- _Task directions_:
Output only the lines of the entries that follow, starting at the one with "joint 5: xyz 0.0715" and running down to the one with "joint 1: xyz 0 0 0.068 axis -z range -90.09", both included and unchanged.
------------------------------------------------------------------------
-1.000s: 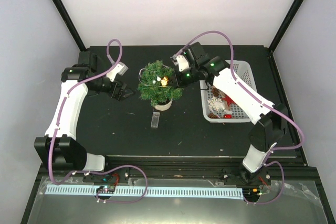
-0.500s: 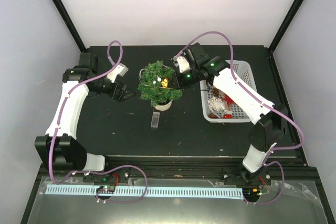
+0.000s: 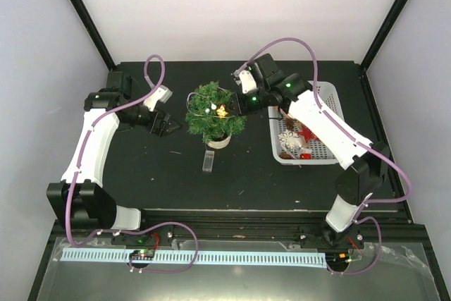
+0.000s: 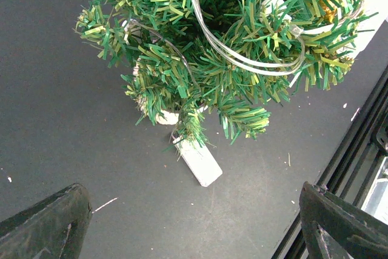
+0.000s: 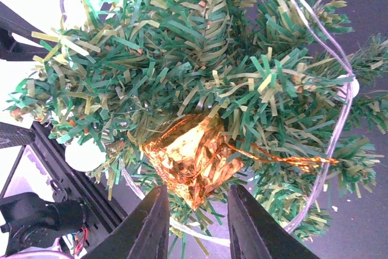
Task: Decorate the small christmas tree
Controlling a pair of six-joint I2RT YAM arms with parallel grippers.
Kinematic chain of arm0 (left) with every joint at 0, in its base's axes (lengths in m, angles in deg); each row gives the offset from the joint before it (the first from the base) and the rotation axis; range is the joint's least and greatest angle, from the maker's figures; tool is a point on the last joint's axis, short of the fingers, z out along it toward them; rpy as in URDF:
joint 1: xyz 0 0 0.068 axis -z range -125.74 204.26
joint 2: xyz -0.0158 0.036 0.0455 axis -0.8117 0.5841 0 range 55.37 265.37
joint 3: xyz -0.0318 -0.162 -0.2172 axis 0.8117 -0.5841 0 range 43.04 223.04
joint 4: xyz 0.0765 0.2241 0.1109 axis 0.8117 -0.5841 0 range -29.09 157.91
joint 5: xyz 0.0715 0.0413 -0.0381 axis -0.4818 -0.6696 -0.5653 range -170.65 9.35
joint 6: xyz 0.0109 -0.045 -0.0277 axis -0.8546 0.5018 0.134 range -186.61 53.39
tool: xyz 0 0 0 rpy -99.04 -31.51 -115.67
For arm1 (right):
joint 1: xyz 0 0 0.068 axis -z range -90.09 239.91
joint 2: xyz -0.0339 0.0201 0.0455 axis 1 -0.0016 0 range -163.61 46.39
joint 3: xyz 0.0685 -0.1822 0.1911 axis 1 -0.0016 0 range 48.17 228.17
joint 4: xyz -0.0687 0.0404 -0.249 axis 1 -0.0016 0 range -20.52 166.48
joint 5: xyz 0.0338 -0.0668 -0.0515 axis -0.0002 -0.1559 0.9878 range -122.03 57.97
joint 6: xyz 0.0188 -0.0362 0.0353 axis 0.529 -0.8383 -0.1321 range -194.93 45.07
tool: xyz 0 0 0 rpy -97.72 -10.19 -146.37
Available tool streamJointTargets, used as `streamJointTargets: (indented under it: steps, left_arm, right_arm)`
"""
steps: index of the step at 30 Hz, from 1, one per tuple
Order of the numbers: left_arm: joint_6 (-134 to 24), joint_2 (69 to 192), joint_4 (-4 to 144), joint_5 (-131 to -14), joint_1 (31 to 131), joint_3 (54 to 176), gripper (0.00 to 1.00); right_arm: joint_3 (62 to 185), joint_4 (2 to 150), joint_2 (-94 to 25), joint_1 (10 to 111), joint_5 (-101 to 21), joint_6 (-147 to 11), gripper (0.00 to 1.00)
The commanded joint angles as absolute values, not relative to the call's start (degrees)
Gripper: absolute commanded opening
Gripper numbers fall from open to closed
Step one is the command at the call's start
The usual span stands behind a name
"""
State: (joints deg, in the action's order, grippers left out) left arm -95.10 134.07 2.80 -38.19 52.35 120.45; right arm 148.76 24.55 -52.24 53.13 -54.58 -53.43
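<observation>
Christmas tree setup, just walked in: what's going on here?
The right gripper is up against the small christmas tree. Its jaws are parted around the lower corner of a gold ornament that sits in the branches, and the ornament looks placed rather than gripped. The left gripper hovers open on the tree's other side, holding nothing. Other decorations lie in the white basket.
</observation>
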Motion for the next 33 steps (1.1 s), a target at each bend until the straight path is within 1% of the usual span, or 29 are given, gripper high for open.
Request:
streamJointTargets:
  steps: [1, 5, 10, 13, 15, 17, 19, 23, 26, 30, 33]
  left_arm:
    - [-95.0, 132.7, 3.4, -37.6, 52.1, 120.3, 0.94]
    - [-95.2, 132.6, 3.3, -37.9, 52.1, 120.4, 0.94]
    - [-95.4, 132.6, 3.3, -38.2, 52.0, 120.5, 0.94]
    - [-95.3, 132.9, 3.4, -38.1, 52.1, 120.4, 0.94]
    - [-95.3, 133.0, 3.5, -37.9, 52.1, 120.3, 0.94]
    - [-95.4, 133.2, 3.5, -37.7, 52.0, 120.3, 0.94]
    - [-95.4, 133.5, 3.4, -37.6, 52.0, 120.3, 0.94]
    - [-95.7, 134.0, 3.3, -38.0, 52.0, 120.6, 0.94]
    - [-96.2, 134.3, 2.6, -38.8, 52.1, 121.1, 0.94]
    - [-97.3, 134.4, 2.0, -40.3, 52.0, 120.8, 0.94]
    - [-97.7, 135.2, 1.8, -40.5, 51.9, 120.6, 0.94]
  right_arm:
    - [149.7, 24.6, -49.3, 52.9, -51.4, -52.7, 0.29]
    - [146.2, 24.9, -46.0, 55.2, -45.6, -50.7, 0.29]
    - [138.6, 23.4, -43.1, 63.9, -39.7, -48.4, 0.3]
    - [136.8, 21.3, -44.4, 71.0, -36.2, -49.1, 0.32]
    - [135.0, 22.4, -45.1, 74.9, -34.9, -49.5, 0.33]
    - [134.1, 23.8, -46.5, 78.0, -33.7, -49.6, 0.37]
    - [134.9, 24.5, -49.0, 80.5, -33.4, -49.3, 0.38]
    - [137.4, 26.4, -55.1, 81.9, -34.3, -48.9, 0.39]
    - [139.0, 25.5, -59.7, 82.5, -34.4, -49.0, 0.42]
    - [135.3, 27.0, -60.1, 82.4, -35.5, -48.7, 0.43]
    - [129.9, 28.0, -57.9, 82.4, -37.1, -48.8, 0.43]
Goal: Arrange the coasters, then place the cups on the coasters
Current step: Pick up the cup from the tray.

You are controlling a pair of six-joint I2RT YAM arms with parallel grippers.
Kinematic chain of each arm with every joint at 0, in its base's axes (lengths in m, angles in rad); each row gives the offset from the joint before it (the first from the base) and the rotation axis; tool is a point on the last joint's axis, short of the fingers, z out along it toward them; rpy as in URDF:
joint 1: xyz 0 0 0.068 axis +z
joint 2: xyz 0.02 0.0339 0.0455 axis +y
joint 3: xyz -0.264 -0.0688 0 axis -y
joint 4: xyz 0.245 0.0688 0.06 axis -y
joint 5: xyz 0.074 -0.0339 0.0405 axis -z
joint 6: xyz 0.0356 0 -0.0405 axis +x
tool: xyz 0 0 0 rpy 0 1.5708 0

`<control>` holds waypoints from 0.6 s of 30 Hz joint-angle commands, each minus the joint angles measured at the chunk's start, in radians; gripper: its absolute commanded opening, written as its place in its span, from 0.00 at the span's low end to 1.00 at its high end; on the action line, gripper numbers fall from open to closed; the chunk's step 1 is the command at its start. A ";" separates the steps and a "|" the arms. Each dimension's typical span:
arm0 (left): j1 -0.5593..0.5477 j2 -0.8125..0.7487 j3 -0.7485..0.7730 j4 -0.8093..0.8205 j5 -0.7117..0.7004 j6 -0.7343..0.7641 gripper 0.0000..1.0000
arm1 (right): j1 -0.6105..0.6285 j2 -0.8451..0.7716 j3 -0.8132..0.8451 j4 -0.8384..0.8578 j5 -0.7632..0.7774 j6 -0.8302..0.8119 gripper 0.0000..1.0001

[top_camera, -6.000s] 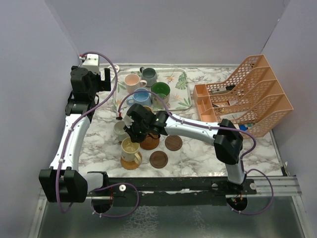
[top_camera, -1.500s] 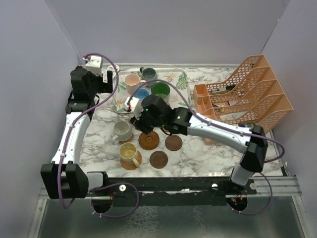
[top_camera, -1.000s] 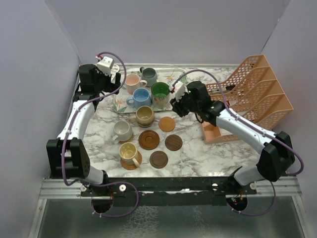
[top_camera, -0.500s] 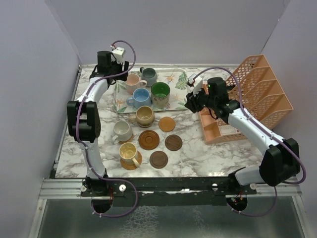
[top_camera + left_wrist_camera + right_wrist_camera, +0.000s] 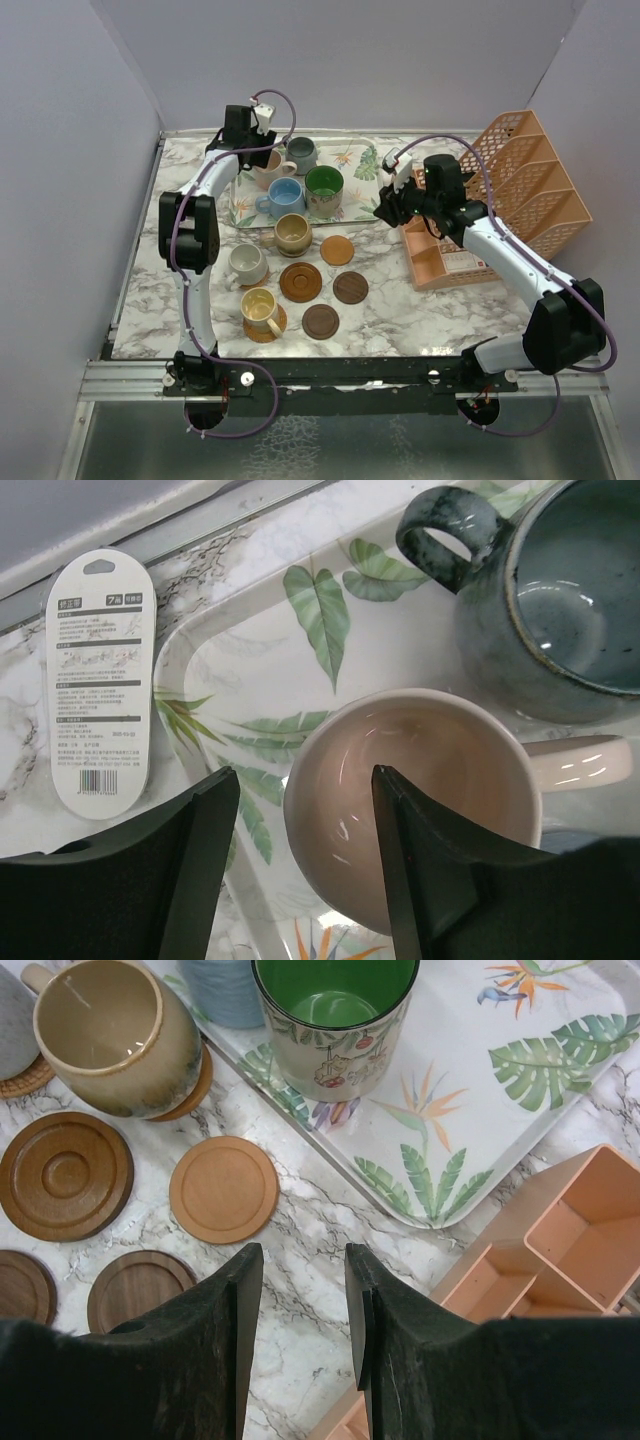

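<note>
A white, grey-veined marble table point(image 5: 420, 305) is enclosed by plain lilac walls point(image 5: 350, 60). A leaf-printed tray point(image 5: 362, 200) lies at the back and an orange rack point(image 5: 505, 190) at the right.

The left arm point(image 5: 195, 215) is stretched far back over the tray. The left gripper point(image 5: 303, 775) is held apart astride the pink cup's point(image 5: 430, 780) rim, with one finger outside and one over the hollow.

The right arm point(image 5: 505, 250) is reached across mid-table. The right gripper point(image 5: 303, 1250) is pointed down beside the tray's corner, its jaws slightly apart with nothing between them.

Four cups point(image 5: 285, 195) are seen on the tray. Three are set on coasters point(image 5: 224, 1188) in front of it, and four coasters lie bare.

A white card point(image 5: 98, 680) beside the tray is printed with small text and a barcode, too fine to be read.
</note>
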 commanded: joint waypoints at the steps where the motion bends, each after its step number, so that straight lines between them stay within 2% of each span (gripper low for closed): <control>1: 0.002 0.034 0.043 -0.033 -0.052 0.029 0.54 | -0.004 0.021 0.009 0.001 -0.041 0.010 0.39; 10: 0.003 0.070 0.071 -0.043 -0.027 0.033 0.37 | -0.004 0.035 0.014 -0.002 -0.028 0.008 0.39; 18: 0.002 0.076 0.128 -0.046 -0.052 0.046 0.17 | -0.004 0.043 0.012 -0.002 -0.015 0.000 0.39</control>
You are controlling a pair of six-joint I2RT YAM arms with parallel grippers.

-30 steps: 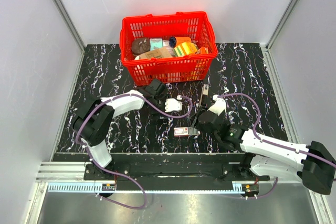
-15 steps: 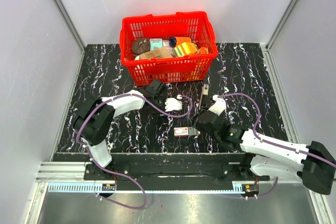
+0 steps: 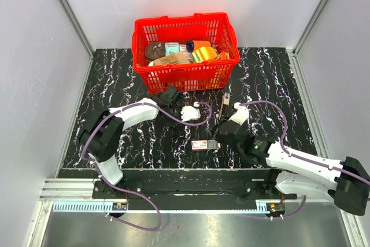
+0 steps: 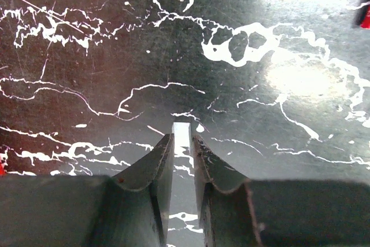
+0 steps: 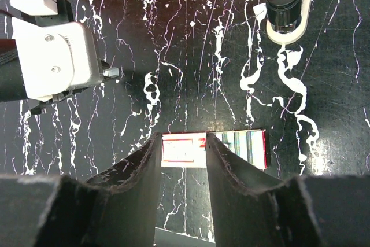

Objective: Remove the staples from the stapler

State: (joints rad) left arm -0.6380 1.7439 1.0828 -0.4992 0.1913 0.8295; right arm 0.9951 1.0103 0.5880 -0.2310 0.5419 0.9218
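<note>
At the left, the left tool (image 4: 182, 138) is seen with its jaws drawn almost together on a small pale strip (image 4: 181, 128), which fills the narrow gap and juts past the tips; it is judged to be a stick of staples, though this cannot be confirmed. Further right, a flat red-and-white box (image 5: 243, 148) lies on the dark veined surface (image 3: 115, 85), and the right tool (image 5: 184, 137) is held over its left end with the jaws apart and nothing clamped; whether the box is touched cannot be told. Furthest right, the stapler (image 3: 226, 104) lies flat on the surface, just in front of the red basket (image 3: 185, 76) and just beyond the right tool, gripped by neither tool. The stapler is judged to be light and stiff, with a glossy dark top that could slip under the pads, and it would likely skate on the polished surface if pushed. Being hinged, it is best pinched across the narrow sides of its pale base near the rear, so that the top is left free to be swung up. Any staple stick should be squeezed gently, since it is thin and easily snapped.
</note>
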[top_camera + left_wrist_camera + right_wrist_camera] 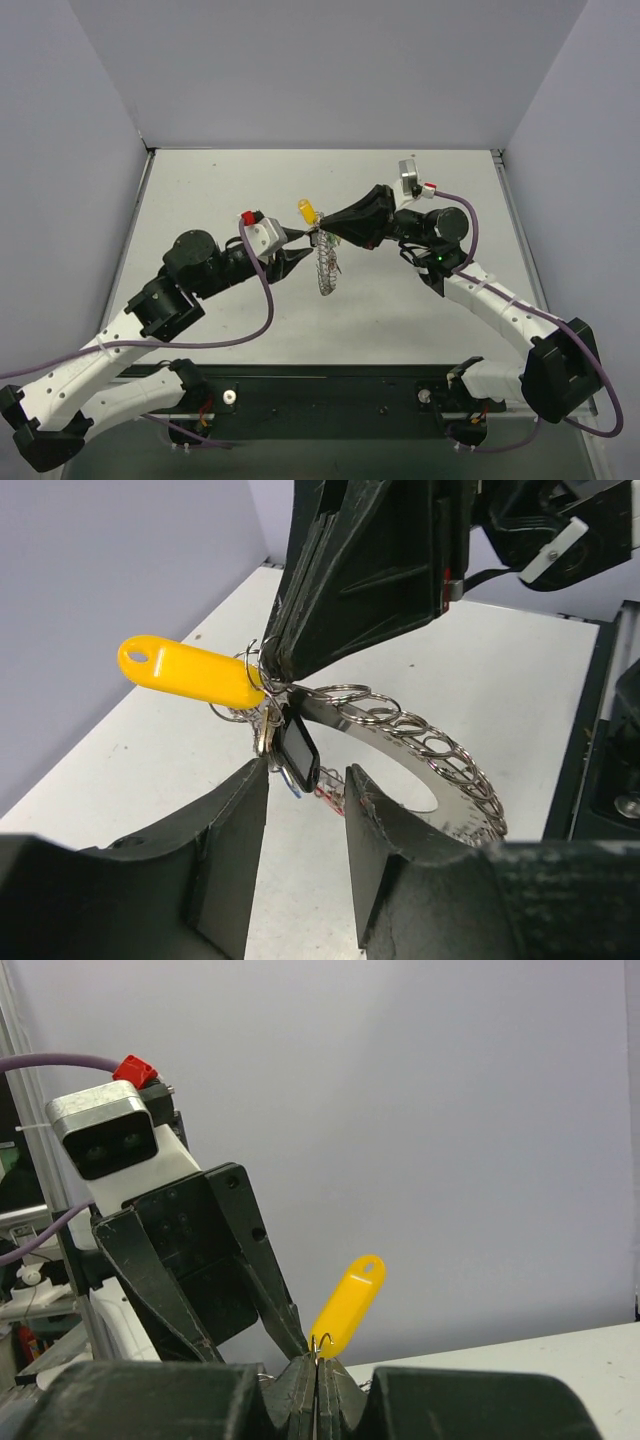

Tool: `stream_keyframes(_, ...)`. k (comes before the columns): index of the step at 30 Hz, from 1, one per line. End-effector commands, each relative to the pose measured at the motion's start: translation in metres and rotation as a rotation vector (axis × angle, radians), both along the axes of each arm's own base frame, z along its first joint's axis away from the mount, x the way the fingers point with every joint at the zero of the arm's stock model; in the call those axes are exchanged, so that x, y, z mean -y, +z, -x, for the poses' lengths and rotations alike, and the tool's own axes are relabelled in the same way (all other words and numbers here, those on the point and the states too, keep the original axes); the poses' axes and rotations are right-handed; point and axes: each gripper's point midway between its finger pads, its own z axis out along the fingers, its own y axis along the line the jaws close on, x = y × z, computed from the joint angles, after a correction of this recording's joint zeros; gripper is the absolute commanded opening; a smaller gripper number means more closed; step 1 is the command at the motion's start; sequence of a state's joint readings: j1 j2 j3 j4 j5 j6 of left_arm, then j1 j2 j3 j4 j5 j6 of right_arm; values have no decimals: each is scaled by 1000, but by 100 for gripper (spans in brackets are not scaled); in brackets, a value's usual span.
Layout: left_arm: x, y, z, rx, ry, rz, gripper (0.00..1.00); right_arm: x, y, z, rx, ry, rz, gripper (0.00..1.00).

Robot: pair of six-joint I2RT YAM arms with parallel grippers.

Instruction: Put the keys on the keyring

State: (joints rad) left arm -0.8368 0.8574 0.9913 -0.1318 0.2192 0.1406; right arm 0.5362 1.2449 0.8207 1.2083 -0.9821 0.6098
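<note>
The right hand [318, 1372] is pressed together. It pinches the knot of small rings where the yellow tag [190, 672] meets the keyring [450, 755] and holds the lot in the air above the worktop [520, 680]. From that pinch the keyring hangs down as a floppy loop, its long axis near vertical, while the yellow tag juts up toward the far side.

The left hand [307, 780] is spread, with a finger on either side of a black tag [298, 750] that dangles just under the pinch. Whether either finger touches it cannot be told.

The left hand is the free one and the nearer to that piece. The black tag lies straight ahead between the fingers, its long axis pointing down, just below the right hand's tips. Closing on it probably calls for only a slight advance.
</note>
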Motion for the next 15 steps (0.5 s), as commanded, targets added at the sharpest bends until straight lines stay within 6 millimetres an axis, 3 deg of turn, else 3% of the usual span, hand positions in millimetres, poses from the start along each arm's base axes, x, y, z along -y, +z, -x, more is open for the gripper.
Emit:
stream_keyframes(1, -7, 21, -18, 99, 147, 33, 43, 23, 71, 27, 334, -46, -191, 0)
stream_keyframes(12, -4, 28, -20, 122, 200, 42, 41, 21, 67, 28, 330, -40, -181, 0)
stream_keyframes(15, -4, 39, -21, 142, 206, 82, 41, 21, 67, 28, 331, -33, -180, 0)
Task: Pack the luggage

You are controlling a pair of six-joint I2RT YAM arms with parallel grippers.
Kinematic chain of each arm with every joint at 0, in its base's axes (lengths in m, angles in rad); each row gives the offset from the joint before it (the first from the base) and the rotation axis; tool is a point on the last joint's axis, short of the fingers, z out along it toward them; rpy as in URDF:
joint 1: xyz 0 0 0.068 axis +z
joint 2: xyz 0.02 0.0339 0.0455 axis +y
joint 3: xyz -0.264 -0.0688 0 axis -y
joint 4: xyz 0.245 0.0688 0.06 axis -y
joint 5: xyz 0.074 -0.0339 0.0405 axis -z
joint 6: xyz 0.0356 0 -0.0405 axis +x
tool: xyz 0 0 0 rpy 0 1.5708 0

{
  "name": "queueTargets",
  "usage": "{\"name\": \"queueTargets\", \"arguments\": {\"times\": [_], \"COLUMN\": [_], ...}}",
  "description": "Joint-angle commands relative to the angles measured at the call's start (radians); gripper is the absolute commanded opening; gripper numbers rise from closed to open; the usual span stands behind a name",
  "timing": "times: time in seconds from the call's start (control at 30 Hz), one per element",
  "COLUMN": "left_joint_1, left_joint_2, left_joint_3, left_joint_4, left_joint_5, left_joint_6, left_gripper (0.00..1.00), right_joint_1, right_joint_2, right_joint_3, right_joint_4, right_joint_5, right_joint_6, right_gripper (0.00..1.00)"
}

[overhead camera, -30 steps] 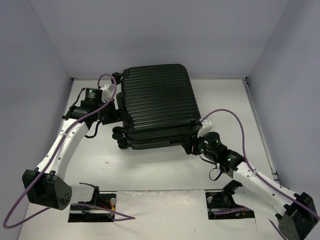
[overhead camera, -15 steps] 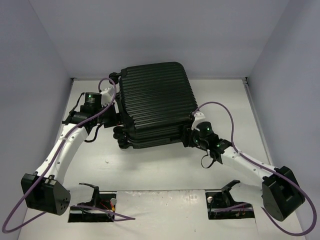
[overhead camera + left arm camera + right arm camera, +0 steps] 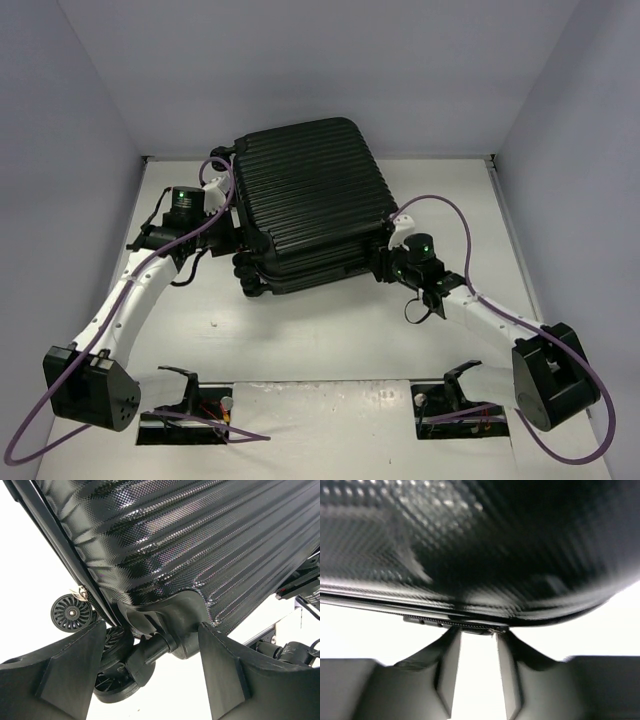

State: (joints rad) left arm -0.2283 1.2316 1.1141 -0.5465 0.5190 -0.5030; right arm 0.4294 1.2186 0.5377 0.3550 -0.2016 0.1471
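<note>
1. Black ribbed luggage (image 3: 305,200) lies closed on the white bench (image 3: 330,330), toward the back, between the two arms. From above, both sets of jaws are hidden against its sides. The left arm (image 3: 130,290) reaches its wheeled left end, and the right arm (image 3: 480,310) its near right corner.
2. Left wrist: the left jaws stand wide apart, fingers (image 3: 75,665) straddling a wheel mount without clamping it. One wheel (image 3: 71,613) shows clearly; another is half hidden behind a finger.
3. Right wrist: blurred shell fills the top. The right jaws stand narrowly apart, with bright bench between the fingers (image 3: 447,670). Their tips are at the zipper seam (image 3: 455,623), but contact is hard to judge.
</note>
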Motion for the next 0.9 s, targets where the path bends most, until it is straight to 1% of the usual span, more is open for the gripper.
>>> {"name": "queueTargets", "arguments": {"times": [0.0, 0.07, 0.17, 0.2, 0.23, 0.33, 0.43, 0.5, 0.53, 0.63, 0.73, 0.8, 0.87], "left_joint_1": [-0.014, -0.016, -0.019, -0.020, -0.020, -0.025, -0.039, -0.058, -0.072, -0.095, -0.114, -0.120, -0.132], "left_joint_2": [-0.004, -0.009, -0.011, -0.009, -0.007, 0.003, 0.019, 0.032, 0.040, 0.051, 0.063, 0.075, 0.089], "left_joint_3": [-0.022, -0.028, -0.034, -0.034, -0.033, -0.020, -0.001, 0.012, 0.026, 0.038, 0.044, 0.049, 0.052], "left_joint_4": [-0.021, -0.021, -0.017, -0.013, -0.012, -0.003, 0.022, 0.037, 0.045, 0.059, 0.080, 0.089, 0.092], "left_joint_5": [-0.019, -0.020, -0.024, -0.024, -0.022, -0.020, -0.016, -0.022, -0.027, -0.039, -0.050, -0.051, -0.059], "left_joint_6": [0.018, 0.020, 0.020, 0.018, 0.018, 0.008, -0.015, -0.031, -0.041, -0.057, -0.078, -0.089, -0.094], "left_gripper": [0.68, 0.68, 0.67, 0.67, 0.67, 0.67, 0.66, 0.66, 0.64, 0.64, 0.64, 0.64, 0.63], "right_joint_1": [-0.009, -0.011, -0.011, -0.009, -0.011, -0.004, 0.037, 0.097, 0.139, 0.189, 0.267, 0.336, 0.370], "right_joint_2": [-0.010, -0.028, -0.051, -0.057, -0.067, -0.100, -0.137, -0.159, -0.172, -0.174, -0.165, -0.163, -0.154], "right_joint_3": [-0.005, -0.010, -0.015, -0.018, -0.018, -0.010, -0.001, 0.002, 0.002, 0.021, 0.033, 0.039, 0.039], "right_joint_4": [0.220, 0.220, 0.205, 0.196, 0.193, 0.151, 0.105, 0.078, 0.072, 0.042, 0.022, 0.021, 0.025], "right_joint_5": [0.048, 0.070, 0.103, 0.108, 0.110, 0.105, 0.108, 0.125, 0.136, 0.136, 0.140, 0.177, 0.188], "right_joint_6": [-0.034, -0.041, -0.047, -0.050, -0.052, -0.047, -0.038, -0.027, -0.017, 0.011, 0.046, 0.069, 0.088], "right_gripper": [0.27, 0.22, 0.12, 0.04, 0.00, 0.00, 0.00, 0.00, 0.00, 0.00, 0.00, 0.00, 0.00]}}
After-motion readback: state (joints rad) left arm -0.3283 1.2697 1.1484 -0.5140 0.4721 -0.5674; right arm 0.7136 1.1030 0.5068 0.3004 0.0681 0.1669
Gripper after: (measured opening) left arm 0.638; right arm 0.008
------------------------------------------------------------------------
- _Task solution_:
joint 5: xyz 0.0715 0.0413 -0.0381 axis -0.4818 -0.6696 -0.5653 range -170.65 9.35
joint 6: xyz 0.0109 -0.045 -0.0277 axis -0.8546 0.5018 0.134 range -186.61 53.39
tool: xyz 0 0 0 rpy -99.04 -31.51 -115.67
For arm1 (right):
joint 1: xyz 0 0 0.068 axis -z range -90.09 239.91

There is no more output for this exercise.